Who isn’t replacable?
So what are we waiting for?
(If I’d waitied, or if I’d been born years later, I’d have been given Guardasil, I’d have one less thing to worry about. I can’t think of any other identifiable difference.)
The preemminent what-if, of course, is what if that first man, the one I haven’t yet mentioned, is What if that man hadn’t taken me to the Motel 6 and paid me to probe my ass with stiff plastic dildos—i.e., what if I hadn’t been offered money for sex? I’m not ready, right now, to think about that.)
You can’t think about sex without thinking about your first time, but the truth of the matter is I’ve had many first times:
The first time I plaid with myself,
The first time I saw another dick,
The first time I looked at my asshole in a mirror,
The first time I saw a hard dick,
The first time I measured my dick,
The first time I saw porn,
The first time I fingered myself,
The first time I stuck something other than a finger up my ass,
The first time I came,
The first time I took a picture of my dick,
The first time I made an internet hook-up,
The first time I got fucked,
The first time I had bareback sex,
The first time I topped,
The first time I could have had sex but was too afraid to ask for it,
The first time I was paid for sex,
My first toy,
The first time I shaved off all my pubic hair,
The first time I fucked a virgin,
My first boyfriend,
The first time I slept in another guy’s bed,
The first time I had sex while high,
The first time I had sex while drunk,
The first time I had sex while tripping,
The first time I had sex when I didn’t want to,
The first time I had sex without coming,
The first time I engaged in heavy fetish play,
The first time I tried to count how many people I’d had sex with,
The first time I videotaped other people having sex without participating,
The first time I told someone I was sex worker,
And there’s more, but I’m getting bored. What I’m thinking is that there’s so many firsts that a single what-if interogative is inconceivable. The only one that would fit would be, “What if I were a nonsexual being?” That’s like asking, “What if I were a panda?”
(I feel like, now, getting bored with writing, and trying to be conclusive, I’m losing the energy I built up in remembering all this. My drive is to dig out my old notebooks, the records of my behavior, but they won’t satisfy anything. So I’ll just stop Now.)
Girl: You watch porn?
Boy: Yes.
Girl: Why can’t you just…picture us having sex?
Boy: Because that makes me sadder.
I don’t understand straight people. Or maybe I don’t understand straight women or straight men or the children of the rich, the lily white.
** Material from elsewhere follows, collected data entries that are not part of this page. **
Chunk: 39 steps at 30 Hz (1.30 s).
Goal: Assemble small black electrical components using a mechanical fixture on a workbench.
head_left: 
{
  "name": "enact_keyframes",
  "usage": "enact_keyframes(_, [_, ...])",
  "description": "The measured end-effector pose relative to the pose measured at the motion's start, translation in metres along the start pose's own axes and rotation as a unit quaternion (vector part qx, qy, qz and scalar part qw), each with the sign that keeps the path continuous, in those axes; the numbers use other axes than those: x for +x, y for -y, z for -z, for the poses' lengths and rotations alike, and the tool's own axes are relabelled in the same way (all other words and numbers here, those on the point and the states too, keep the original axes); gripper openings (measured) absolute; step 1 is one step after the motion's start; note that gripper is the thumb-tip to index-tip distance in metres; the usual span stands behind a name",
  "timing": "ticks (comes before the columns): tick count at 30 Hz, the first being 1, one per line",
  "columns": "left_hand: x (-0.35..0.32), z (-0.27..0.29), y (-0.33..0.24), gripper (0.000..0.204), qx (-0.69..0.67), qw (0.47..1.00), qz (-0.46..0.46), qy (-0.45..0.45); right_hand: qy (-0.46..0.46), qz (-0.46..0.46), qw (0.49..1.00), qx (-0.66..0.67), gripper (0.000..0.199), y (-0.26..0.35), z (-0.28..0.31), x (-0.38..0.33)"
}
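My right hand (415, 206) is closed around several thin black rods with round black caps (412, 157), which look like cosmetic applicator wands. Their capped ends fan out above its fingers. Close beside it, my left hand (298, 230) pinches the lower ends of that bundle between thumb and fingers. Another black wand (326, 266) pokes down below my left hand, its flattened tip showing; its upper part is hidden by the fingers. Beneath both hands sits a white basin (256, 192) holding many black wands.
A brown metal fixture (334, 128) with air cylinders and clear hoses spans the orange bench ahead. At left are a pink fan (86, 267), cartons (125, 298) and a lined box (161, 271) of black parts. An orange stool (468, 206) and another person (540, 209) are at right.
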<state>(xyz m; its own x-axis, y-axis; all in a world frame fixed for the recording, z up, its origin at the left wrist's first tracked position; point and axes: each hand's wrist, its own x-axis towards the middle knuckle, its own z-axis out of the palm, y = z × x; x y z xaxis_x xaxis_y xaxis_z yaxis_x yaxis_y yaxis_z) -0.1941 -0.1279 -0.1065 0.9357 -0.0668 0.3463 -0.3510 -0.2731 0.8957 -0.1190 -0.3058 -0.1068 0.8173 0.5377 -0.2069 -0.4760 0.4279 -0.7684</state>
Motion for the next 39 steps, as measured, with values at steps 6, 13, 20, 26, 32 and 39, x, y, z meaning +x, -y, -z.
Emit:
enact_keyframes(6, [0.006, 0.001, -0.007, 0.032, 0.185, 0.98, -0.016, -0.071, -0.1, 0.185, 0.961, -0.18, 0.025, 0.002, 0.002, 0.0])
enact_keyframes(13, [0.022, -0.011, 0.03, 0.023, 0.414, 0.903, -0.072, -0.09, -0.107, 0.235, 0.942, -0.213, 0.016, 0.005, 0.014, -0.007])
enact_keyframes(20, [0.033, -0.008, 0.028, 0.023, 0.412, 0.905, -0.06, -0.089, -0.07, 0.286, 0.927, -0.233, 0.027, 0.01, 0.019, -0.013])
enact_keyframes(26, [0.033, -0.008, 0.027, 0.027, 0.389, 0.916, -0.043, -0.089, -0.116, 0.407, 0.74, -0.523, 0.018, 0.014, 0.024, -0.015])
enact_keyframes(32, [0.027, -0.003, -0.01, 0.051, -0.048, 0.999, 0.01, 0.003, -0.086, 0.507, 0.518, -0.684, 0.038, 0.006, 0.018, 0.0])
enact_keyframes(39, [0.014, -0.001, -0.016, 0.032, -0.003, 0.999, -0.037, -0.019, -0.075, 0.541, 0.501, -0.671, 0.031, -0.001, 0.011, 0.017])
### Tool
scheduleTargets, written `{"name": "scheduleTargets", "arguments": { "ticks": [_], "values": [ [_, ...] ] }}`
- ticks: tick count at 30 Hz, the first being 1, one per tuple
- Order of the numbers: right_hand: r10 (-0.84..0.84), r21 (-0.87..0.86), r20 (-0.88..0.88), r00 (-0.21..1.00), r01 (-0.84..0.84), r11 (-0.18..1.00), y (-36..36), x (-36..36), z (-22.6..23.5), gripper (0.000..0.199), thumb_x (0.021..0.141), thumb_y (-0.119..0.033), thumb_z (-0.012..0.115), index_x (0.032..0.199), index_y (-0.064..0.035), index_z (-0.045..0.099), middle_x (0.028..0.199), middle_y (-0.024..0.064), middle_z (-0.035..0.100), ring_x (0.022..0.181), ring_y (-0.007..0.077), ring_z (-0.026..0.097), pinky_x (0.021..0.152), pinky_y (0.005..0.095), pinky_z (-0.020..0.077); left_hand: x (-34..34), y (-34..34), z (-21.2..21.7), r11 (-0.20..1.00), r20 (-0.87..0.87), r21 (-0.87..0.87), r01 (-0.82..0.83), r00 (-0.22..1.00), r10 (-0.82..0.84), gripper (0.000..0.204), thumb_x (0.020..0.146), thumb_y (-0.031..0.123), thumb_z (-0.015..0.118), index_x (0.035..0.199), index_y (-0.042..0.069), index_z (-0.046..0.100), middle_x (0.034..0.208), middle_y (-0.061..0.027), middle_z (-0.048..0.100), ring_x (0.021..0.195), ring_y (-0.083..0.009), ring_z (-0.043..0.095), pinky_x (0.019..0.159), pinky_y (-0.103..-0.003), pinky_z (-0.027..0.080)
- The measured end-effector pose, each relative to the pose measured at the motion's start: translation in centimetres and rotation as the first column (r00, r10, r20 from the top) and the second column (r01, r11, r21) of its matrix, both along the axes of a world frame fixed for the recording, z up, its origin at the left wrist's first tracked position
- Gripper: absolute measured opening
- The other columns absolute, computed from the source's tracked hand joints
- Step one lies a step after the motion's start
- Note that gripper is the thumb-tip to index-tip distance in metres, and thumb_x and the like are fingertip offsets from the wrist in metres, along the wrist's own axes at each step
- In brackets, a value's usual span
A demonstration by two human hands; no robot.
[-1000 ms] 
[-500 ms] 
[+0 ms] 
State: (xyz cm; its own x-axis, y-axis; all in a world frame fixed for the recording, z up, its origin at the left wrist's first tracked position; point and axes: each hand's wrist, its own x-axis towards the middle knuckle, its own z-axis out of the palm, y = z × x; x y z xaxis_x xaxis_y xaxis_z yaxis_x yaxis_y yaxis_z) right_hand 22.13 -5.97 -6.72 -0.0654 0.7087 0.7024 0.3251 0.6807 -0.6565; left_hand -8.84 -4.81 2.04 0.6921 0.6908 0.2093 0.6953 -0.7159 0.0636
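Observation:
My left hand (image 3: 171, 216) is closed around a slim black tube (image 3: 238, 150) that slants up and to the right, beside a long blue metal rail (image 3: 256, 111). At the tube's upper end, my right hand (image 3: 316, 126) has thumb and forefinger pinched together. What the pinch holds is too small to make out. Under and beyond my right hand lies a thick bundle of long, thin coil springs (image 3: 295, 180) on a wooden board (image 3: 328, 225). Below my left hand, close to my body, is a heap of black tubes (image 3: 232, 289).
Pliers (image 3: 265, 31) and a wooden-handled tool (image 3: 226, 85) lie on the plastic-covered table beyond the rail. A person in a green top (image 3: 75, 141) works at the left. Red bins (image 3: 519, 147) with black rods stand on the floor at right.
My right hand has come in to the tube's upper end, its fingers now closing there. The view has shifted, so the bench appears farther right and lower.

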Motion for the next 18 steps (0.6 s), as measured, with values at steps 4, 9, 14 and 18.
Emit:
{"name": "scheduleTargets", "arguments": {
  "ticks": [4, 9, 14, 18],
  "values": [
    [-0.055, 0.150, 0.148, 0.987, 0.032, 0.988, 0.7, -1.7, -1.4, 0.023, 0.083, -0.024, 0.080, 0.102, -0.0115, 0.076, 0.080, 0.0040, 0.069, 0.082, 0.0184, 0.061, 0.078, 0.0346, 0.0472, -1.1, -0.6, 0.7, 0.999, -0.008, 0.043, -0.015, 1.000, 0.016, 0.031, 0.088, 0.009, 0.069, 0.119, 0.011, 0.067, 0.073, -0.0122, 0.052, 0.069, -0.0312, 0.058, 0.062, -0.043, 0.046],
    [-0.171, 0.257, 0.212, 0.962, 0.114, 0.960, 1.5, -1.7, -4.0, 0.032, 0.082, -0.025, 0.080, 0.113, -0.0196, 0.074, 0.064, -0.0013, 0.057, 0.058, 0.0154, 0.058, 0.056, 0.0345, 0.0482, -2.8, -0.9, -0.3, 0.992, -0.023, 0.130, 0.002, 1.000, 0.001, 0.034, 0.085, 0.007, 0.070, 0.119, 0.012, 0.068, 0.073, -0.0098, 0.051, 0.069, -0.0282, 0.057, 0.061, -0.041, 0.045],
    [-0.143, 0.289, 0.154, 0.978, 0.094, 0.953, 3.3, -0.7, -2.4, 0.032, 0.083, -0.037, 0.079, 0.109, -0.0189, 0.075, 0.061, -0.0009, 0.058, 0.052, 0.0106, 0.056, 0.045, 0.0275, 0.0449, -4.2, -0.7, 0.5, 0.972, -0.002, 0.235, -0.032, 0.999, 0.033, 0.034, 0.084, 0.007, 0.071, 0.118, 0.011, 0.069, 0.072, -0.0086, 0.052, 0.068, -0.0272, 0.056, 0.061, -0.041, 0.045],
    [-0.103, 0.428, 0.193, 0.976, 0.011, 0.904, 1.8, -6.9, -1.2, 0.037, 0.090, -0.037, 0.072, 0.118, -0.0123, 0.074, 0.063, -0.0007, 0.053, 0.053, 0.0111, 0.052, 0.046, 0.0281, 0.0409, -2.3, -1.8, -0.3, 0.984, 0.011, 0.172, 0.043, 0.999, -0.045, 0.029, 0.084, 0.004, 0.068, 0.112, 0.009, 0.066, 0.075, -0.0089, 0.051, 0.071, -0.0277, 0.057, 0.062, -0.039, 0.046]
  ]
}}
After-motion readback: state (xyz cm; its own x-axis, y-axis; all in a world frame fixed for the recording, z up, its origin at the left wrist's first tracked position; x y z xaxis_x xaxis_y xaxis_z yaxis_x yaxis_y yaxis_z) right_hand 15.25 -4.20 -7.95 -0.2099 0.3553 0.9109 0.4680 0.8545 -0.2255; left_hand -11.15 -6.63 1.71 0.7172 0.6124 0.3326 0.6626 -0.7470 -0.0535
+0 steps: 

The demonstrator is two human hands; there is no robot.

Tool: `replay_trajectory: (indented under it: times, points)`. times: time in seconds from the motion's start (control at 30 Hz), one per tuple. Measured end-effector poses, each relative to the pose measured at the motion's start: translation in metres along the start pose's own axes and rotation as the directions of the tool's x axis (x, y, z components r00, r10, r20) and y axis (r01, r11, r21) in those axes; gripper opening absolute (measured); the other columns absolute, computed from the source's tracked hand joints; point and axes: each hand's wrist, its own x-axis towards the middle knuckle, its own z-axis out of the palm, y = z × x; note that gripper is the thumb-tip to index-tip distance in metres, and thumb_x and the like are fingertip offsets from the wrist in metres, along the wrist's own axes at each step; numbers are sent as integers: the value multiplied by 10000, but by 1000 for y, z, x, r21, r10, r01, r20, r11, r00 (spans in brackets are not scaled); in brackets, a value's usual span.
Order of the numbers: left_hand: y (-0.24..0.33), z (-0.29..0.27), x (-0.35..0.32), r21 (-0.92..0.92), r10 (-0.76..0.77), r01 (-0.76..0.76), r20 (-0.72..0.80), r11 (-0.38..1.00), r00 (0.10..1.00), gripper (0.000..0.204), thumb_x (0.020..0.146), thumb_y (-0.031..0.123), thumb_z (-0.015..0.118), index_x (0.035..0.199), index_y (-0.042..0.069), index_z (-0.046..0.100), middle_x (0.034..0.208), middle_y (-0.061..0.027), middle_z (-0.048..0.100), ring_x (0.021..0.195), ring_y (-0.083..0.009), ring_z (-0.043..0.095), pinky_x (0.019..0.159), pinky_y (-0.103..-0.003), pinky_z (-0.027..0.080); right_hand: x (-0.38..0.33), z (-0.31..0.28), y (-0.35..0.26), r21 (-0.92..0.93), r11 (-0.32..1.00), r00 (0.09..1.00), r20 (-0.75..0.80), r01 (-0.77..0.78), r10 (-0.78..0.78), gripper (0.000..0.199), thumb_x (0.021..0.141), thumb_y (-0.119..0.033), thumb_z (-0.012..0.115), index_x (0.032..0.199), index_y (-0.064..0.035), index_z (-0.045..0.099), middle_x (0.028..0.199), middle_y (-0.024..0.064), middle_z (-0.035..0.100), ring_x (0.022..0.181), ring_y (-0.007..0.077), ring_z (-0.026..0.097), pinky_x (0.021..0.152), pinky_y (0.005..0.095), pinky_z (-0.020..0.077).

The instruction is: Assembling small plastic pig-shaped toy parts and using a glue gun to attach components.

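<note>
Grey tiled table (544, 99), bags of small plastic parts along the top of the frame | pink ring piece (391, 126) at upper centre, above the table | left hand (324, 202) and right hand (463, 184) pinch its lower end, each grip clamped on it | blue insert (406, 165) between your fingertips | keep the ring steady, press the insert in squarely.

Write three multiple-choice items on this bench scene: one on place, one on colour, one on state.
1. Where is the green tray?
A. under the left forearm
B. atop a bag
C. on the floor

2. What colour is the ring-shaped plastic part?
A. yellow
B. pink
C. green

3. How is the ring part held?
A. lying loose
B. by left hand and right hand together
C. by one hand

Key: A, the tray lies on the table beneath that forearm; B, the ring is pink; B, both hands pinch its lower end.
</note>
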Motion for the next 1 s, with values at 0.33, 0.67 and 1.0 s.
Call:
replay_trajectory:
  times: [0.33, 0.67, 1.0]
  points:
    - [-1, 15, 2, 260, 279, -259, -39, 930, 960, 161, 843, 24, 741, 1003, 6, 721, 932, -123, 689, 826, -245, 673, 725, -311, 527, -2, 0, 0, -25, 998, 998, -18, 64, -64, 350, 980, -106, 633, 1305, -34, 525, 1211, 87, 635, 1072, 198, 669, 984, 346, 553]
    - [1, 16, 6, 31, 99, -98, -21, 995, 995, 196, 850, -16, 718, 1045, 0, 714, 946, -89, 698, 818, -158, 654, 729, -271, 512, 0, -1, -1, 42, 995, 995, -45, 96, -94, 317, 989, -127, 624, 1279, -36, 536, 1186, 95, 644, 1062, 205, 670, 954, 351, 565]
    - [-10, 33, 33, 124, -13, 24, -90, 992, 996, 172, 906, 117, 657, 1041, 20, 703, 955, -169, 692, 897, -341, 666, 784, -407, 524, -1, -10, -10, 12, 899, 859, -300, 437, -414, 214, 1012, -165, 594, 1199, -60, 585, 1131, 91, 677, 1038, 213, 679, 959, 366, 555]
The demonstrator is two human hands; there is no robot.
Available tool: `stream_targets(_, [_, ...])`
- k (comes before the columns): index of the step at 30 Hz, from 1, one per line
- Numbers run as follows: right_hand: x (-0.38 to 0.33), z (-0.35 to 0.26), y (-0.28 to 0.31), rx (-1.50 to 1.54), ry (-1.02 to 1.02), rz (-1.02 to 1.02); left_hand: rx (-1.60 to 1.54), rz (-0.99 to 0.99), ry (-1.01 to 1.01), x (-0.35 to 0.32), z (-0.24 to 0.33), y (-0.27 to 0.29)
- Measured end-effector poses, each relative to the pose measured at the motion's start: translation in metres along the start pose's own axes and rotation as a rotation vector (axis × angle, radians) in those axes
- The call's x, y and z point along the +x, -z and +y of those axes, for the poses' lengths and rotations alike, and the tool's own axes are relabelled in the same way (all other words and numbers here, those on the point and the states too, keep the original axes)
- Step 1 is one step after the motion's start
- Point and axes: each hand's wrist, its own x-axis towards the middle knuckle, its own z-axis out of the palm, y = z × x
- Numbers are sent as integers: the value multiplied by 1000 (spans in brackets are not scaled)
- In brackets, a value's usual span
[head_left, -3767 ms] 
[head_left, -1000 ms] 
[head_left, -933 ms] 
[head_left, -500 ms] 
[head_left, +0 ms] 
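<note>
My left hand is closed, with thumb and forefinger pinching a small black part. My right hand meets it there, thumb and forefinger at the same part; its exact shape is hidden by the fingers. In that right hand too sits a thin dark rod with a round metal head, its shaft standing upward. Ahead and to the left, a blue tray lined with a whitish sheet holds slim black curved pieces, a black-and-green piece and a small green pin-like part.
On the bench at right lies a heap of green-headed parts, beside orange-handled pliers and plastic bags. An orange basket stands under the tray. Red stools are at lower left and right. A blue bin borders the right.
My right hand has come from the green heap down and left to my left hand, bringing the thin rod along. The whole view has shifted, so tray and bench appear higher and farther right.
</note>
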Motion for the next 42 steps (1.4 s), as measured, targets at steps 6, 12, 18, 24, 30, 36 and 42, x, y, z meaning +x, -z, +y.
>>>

Mostly, I don’t think I understand straight people.
Advert from A4A, a MSM hook-up site, for a sexual health survey. Fucking aweome marketing penetration.
Do you think Tea Partyers know their tax dollars are funding a government funding the UN Program on HIV/AIDS which is funding this group which is buying ad sites that show up next to advertisements for Real Bear BFs and The Best Shower Enema Solution?
It all makes me smile.
My god, he fucked me so many times. It was a bad idea to look back on my LiveJournal tonight. But I really liked him, and the money was good. So why does it feel bad?
You can love a client—that’s the thing they never tell you—the ones for or against this thing.
I loved being with him. I loved the money, his cock, his company. It always seemed like America’s Next Great Dancer, or whatever it’s called, the one with the British lady, was on while he fucked me. And the Gun Oil. He fucked me with lube called Gun Oil, and it was wonderful.
But it’s been years now, hasn’t it? And I want to still love him, as I loved the gun oil and cumming on my chest.